____ DATA

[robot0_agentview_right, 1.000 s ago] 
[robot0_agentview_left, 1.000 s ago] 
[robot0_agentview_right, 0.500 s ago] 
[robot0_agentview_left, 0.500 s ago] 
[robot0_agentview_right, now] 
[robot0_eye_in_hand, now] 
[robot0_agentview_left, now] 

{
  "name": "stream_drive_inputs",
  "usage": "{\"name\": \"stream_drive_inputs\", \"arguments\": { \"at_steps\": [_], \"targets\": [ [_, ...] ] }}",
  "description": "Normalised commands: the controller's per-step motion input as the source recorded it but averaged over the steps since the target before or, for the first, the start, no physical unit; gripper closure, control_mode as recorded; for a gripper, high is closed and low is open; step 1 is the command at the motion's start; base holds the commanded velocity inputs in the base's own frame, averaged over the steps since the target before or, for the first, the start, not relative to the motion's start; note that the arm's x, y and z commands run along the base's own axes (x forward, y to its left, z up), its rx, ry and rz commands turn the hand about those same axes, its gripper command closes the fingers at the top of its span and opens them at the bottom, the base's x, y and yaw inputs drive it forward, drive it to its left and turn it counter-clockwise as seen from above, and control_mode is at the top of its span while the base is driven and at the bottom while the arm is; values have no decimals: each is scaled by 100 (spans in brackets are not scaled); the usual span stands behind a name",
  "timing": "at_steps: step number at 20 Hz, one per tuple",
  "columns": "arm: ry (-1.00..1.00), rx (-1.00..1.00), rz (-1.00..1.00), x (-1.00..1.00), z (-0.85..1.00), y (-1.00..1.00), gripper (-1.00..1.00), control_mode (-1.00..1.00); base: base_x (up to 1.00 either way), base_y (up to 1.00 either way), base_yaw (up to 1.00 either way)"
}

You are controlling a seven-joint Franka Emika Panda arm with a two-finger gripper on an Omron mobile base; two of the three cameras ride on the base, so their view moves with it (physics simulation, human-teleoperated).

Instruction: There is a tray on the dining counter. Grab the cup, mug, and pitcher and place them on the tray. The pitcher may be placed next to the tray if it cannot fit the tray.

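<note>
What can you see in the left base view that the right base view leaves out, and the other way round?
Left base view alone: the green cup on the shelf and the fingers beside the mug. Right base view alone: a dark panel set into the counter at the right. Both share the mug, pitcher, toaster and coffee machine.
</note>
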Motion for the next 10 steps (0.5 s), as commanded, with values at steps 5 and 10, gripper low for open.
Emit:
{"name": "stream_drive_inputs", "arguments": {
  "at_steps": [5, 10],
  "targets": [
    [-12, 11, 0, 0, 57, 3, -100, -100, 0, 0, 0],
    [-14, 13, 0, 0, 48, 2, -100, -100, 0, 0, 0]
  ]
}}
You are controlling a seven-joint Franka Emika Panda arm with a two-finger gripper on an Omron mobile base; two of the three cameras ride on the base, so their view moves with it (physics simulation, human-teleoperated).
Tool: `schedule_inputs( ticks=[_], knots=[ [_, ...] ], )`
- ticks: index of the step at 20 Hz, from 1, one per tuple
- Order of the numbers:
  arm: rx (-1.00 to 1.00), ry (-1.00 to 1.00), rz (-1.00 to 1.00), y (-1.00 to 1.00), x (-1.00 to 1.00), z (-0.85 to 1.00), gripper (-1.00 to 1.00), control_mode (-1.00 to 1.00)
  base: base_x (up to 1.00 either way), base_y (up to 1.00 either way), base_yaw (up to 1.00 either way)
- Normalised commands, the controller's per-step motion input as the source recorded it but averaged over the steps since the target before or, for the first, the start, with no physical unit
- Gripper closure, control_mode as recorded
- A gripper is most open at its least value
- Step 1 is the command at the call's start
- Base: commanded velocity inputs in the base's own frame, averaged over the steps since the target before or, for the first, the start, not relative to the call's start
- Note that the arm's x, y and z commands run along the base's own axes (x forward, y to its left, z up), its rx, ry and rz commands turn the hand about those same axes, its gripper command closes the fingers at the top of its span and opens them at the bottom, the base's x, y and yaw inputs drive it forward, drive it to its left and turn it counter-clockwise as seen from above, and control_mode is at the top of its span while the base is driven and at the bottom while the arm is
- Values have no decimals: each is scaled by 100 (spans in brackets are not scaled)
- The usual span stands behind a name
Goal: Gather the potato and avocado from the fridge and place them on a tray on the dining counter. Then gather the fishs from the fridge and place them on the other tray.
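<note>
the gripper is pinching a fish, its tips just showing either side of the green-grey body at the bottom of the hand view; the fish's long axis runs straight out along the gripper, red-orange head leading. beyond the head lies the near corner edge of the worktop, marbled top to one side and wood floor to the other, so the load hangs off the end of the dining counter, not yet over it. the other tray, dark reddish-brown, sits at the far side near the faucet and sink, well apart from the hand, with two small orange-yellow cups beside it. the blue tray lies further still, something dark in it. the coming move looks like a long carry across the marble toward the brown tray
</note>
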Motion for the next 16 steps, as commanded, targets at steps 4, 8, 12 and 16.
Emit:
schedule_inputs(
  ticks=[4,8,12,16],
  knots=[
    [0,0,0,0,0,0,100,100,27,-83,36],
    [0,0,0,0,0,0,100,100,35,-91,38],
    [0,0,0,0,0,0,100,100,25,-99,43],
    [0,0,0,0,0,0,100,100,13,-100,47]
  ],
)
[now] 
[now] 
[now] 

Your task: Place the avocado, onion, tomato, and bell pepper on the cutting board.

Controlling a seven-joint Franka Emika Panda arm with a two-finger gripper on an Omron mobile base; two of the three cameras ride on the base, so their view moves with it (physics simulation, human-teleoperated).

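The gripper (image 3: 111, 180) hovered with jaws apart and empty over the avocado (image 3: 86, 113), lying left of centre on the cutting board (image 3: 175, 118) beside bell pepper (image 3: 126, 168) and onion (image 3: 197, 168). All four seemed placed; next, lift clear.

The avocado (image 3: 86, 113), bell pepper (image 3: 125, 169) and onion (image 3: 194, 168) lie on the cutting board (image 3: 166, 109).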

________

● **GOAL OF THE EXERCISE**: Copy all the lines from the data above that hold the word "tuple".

● **WRITTEN RESPONSE**:
  "timing": "at_steps: step number at 20 Hz, one per tuple",
- ticks: index of the step at 20 Hz, from 1, one per tuple

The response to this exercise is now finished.